In summary, the emphasis of technology implementation as described is a cognitive process in terms of computer-mediated communication (DE/e-learning) use, student performance, and that faculty teaching is changing from instructivist to constructivist (cognitive) model. The shift from face-to-face to computer-mediated communication (DE/e-learning) for faculty, students and administrators proposes that the act will cause students and faculty to recognize gaps or conflicts in their mental models. Therefore, this will create institutional opportunities for mental model revision (Holmes, 2003). Part of the mental model revision for faculty is that this makes learning very much the responsibility of the learner, who is an active, not passive partner in the learning partnership.
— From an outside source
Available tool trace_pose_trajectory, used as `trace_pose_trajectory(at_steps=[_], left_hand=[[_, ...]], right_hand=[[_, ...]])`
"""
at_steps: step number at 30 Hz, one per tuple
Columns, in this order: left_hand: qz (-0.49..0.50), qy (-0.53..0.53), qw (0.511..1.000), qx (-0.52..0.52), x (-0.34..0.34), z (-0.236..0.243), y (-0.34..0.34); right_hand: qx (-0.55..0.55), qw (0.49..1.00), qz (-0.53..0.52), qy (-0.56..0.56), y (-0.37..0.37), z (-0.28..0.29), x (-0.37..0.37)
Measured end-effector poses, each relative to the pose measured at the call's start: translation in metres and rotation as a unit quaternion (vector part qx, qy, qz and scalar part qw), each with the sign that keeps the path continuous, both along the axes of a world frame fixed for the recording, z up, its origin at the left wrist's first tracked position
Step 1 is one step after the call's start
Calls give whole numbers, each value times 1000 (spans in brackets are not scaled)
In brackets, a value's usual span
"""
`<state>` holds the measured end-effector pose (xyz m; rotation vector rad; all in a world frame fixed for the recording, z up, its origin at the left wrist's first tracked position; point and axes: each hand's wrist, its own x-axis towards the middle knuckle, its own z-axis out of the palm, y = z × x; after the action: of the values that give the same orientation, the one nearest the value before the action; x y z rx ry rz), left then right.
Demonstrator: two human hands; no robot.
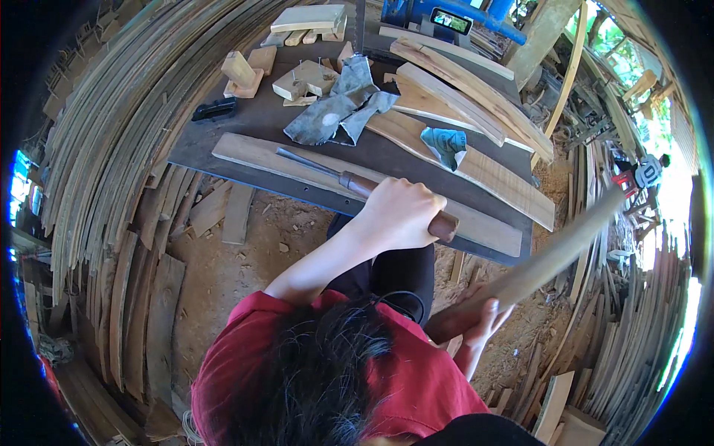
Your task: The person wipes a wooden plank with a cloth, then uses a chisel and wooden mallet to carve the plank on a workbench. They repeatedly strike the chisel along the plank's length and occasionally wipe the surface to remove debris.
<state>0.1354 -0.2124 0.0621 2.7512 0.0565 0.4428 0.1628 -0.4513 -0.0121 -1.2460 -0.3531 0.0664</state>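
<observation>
My left hand (398, 213) is closed around the wooden handle of a chisel (359, 184). Its steel blade points to the far left, over a long flat board (256, 154) along the table's near edge. Whether the blade touches the board, I cannot tell. To the right and nearer my body, my right hand (487, 320) grips a long wooden bar (547, 260) near its lower end. The bar slants up and away to the right, past the table's corner. Some of the right fingers are hidden behind it.
On the dark table (256, 123) lie grey crumpled cloth (335, 111), teal sandpaper (446, 146), curved wooden pieces (476, 160), small blocks (305, 79) and a black object (214, 110). A phone (451, 21) stands behind. Timber stacks (111, 134) flank both sides. Another person (647, 172) is far right.
</observation>
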Motion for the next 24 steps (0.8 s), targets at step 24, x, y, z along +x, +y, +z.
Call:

Organization of the Remainder of the Study

Chapter two will be a review of the research literature about learning styles performance and technology literacy assessment, which is the rationale for the research. Chapter 3 will provide a detailed description of the study methodology, as well as design for the study and will emphasize mixed-research. The last two chapters will focus on a general discussion, results, and a conclusion to complete the final two chapters (Holmes, 2003).